Et parmi ces auto-entrepreneurs, un sur trois cumule son activité avec un emploi salarié. Ces pluriactifs (hors santé) exercent majoritairement leur activité salariée dans un autre secteur que leur activité non salariée. Pour autant ce type d’activités se caractérise par de fortes disparités de revenu, plus élevées que chez les salariés, même si les inégalités diffèrent selon les secteurs, et selon le sexe : les femmes sont moins bien rétribuées que les hommes, en gagnant jusqu’à un quart de moins.

À noter que les auto-entrepreneurs sont quasiment absents des activités juridiques ou de santé, composées essentiellement de professions réglementées n’ouvrant pas droit à ce statut, tandis qu’un tiers de l’ensemble des non-salariés exercent une profession libérale à titre principal ou en complément d’une activité salariée : 50 % dans la santé (médecins, infirmiers, pharmaciens, etc.), 8 % dans le domaine juridique (avocats, notaires, etc.) et 42 % dans le domaine « technique ».

Tous ces chiffres en augmentation constante sont le signe d’une nouvelle donne dans le monde du travail, d’une tendance lourde destinée à durer, face à laquelle un nombre grandissant de jeunes et de moins jeunes sont et seront confrontés.

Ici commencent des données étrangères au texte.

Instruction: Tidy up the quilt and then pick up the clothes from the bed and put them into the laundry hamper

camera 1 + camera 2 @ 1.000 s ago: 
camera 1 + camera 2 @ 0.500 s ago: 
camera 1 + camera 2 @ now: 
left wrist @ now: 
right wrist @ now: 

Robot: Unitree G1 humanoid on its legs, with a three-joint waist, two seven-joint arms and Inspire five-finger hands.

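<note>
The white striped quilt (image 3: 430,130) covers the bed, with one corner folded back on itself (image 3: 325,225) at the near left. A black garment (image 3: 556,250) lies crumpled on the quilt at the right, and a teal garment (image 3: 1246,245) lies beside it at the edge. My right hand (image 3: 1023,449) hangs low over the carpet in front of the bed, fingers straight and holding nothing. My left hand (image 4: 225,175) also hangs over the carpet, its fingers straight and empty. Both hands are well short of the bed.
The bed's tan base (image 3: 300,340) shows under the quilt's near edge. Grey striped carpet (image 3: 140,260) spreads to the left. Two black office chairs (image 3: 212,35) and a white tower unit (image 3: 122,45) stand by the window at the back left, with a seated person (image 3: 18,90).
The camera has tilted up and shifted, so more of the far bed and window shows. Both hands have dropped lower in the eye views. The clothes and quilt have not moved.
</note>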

Personnellement, c’est une réalité que je vis depuis 30 ans déjà, raison pour laquelle j’aimerais mettre mon expérience à disposition et partager des conseils sur comment affronter cette nouvelle façon de concevoir sa carrière, dans une optique de réussite et de long terme.

Prochaines étapes de ce parcours :
  • Du Solo au SOHO
  • Du SOHO au Solo 2.0
  • Du Solo 2.0 au SOLO²
À suivre…


* Selon l’INSEE, les indépendants sont essentiellement des non-salariés n’ayant pas de lien de subordination juridique permanente à l’égard d’un donneur d’ordre et ne disposant pas de contrat de travail (ils ne bénéficient donc pas de la protection du droit du travail).